Problem requirements: Whenever a line in the data below includes the string "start", copy it out.

Given information:
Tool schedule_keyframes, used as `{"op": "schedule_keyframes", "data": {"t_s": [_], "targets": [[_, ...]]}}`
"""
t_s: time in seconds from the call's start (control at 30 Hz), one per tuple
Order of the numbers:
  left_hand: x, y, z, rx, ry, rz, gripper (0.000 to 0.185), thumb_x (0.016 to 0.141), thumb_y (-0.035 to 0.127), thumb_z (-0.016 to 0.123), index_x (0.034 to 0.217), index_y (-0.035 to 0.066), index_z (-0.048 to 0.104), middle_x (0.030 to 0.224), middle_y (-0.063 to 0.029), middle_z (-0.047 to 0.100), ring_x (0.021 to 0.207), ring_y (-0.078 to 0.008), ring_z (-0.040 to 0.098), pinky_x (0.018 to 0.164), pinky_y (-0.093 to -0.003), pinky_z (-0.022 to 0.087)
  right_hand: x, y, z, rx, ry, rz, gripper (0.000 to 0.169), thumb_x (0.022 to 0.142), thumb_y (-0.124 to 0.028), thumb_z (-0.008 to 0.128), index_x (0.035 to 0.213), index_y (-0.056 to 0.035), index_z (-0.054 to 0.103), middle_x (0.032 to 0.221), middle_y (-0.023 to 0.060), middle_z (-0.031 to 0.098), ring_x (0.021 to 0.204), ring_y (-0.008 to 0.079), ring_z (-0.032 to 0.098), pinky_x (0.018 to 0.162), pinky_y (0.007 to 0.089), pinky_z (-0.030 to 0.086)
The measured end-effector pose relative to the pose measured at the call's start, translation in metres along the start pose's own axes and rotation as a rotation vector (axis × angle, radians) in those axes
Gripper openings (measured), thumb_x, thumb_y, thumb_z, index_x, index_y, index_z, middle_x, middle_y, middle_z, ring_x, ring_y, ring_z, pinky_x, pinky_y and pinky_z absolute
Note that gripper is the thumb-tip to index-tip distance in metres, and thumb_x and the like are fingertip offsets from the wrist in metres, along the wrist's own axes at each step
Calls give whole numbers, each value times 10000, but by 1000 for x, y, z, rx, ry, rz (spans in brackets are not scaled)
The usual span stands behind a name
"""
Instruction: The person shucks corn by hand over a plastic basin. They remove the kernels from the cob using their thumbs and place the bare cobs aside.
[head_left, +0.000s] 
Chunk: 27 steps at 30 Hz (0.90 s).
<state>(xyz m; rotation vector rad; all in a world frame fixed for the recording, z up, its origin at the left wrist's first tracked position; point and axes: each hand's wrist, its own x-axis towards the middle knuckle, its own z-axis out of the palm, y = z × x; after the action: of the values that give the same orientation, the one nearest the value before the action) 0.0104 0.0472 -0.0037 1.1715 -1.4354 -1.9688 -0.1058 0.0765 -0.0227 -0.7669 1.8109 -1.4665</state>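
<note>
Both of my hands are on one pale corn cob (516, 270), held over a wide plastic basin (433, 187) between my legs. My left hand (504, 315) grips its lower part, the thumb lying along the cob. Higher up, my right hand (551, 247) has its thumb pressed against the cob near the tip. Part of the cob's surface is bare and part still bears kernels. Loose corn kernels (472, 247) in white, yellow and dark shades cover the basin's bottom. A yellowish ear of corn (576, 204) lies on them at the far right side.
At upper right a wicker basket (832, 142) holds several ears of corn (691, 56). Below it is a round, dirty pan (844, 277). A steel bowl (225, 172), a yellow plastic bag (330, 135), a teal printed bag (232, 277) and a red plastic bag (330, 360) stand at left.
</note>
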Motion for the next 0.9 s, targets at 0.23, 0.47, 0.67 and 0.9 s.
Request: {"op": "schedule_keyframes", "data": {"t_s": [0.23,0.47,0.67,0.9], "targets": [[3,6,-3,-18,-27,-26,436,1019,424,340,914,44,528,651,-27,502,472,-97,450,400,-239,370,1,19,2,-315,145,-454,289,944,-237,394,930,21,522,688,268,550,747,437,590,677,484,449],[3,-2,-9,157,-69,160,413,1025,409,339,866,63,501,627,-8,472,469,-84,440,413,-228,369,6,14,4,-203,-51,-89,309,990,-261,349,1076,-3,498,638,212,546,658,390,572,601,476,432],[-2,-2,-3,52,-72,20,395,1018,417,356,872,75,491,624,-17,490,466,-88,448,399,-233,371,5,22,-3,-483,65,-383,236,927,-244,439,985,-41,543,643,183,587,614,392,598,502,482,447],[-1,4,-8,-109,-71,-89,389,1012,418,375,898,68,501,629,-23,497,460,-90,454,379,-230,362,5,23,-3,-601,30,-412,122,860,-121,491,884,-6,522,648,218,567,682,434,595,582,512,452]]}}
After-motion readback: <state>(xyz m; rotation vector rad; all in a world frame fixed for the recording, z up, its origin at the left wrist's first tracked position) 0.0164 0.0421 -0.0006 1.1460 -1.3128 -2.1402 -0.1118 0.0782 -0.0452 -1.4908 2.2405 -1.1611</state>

Task result:
t_s: time in seconds from the call's start (control at 30 Hz), one per tuple
The measured end-effector pose relative to the pose measured at the call's start, translation in metres along the start pose's own axes and rotation as a rotation vector (axis × angle, radians) in those axes

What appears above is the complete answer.